CHAPTER V
THE GREAT QUIETUS

“It’s terrible! It’s unspeakable!” I groaned, on arising next morning, as I thought of the events of the night before. “That poor girl, so good, so sweet! And to think that she should suffer so—through me, through me.”

There was a knock at the door, and Lorrimer appeared. “It’s horrible! It’s unthinkable!” he moaned. “Poor Rougette, who never harmed a living soul. And to think that I should have brought this calamity upon her.”

“It’s my fault,” I objected; “I introduced Lucretia to you.”

“No, no; it’s my fault,” he insisted. “I trifled with the girl’s feelings.”

“Well, any way,” I said, “what are we going to do about it?”

“I don’t know. What do you think?”

“I’d marry her,” I suggested. “But I can’t, being married already.”

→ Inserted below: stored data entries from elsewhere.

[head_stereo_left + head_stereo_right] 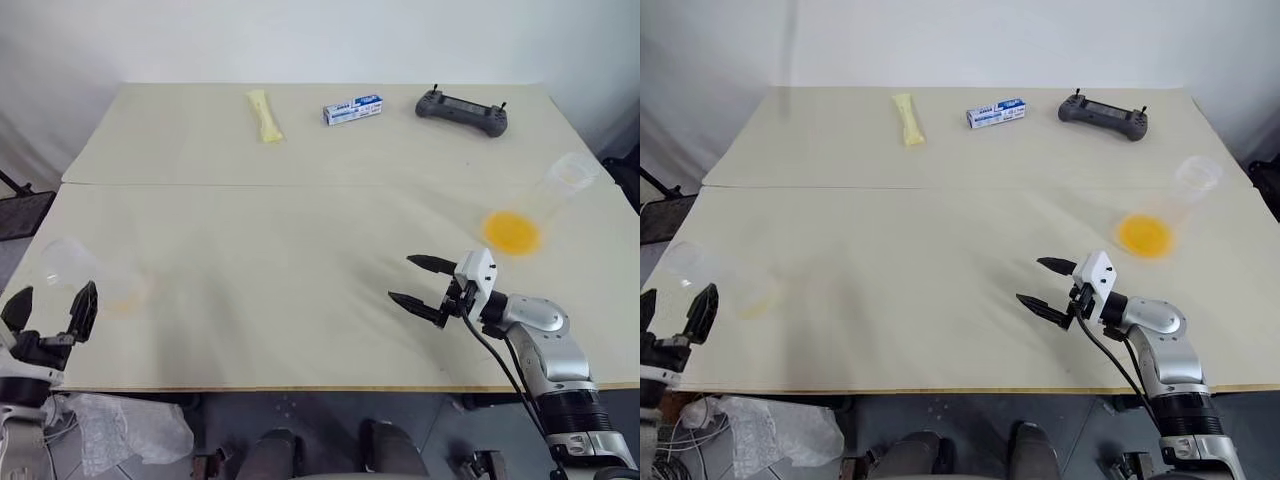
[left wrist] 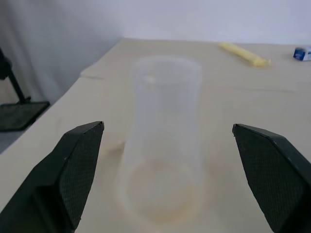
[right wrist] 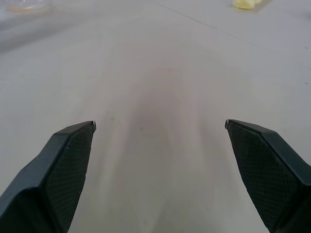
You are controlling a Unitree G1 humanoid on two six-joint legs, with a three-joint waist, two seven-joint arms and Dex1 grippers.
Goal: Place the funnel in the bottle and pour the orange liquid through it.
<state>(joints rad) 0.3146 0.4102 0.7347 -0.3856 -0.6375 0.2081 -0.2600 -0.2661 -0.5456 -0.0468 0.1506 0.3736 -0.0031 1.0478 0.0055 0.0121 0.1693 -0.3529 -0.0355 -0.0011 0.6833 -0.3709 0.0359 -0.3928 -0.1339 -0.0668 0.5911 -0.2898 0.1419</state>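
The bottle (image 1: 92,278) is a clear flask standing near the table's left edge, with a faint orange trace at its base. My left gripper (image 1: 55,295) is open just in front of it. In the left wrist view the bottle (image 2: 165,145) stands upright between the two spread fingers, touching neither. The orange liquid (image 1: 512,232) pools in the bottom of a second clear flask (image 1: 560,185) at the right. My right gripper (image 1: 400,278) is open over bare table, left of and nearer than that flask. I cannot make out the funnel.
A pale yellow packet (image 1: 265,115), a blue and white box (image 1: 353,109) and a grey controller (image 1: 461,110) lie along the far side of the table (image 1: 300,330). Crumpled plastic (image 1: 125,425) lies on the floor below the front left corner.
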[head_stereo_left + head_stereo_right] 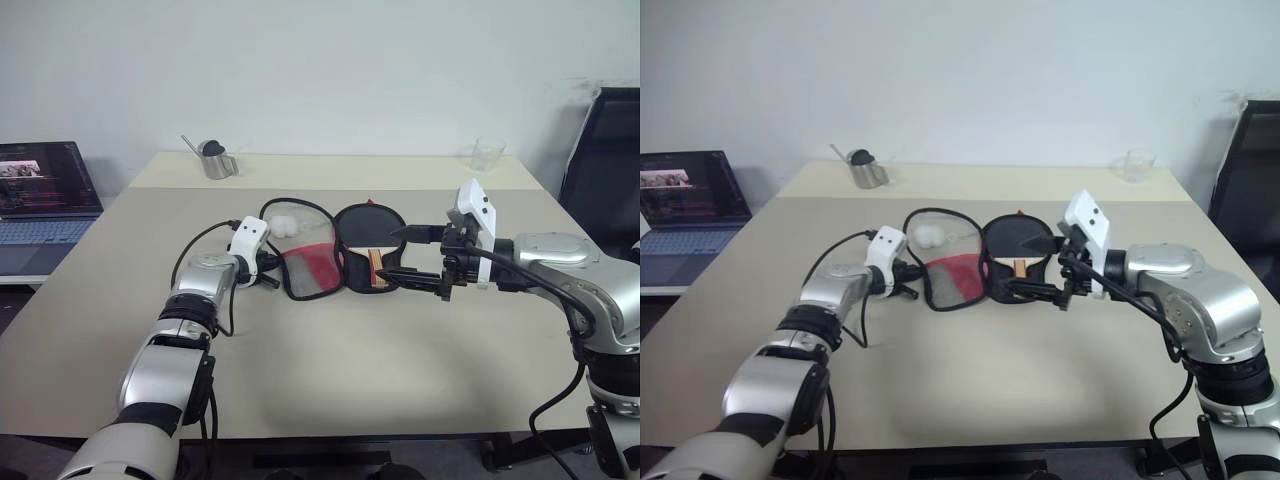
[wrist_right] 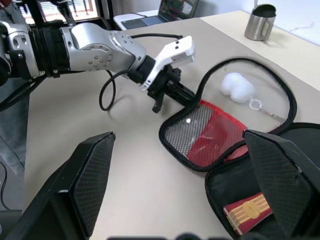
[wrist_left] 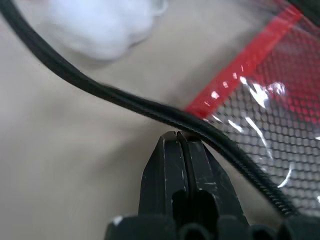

“I’ll marry her,” cried Lorrimer. “You know, last night on the way to the hospital, when I saw that beautiful face covered with those hideous bandages, I wept like a child. She told me not to mind. It was not my fault. She would enter a convent, become a nun. Just fancy, Madden, that lovely face eaten to the bone, a horrible sight....”

“Perhaps it won’t be so bad, old chap. Perhaps she’s only burned on one side; then the other side of her face will still be beautiful.”